Google’s Webmaster Tools blog has just published a useful presentation, which provides advice on getting your pages crawled and indexed by the search engine.
Basically, the Googlebot can only crawl and index a small proportion of all the content online, so streamlining your site to reduce unnecessary crawling can optimise the speed and accuracy of your indexing.
Here are some of Google’s tips, more detail in the full slideshow…
Remove user-specific details from URLs.
For faster crawling and indexing, removing details that are specific to user, such as session IDs, will reduce the number of URLs pointing to the same content and speed up indexing.
Look out for infinite spaces
By ‘infinite spaces’ Google is referring to large numbers of links with little new content to index. This could be a calendar with links to future dates or an e-commerce website’s filtering options which can produce thousands of unique URLs.

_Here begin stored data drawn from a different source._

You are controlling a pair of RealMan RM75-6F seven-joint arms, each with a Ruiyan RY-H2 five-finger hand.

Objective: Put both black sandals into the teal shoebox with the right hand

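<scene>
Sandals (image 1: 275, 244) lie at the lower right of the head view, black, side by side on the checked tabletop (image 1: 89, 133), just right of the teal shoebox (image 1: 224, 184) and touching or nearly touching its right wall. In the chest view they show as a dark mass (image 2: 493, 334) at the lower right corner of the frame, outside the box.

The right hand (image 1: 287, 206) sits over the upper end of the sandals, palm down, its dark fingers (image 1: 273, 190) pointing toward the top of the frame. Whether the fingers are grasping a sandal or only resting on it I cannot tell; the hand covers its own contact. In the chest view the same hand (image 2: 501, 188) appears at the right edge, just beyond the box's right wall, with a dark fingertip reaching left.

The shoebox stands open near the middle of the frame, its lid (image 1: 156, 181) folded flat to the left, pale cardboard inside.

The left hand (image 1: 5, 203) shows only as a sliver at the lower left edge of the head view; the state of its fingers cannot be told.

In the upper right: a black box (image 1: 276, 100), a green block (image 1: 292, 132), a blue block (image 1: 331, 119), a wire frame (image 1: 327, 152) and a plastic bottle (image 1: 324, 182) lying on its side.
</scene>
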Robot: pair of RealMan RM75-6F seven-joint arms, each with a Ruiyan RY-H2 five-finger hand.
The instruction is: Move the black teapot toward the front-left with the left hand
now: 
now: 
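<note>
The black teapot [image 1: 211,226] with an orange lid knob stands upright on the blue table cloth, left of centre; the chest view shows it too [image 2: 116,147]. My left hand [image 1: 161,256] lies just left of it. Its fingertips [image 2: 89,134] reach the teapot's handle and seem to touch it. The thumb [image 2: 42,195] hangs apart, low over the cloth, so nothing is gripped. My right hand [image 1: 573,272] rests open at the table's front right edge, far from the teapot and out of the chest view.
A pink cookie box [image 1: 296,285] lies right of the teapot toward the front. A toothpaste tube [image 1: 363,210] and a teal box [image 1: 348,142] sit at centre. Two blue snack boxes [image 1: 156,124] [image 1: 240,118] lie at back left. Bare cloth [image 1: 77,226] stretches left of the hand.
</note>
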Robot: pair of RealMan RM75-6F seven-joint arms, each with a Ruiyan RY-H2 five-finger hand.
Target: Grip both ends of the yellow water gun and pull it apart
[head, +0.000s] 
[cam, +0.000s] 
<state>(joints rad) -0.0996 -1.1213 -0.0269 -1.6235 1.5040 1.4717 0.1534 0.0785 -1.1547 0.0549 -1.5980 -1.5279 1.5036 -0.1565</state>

All these extra links mean that the Googlebot is wasting its time trying to crawl all these URLs. Google has some suggested fixes, such as adding the nofollow attribute to such links.
Disallow actions that Googlebot can’t perform
Google cannot login to pages or crawl contact forms, so using the robots.txt file to disallow this will save wasted time attempting to crawl such pages.
Watch out for duplicate content
According to Google. the closer you can get to one unique URL for each unique piece of content, the more streamlined your website will be for indexing and crawling.
This is not always possible, so indicating the preferred URL by using the rel=canonical element, as described in this video from Matt Cutts, will solve this problem.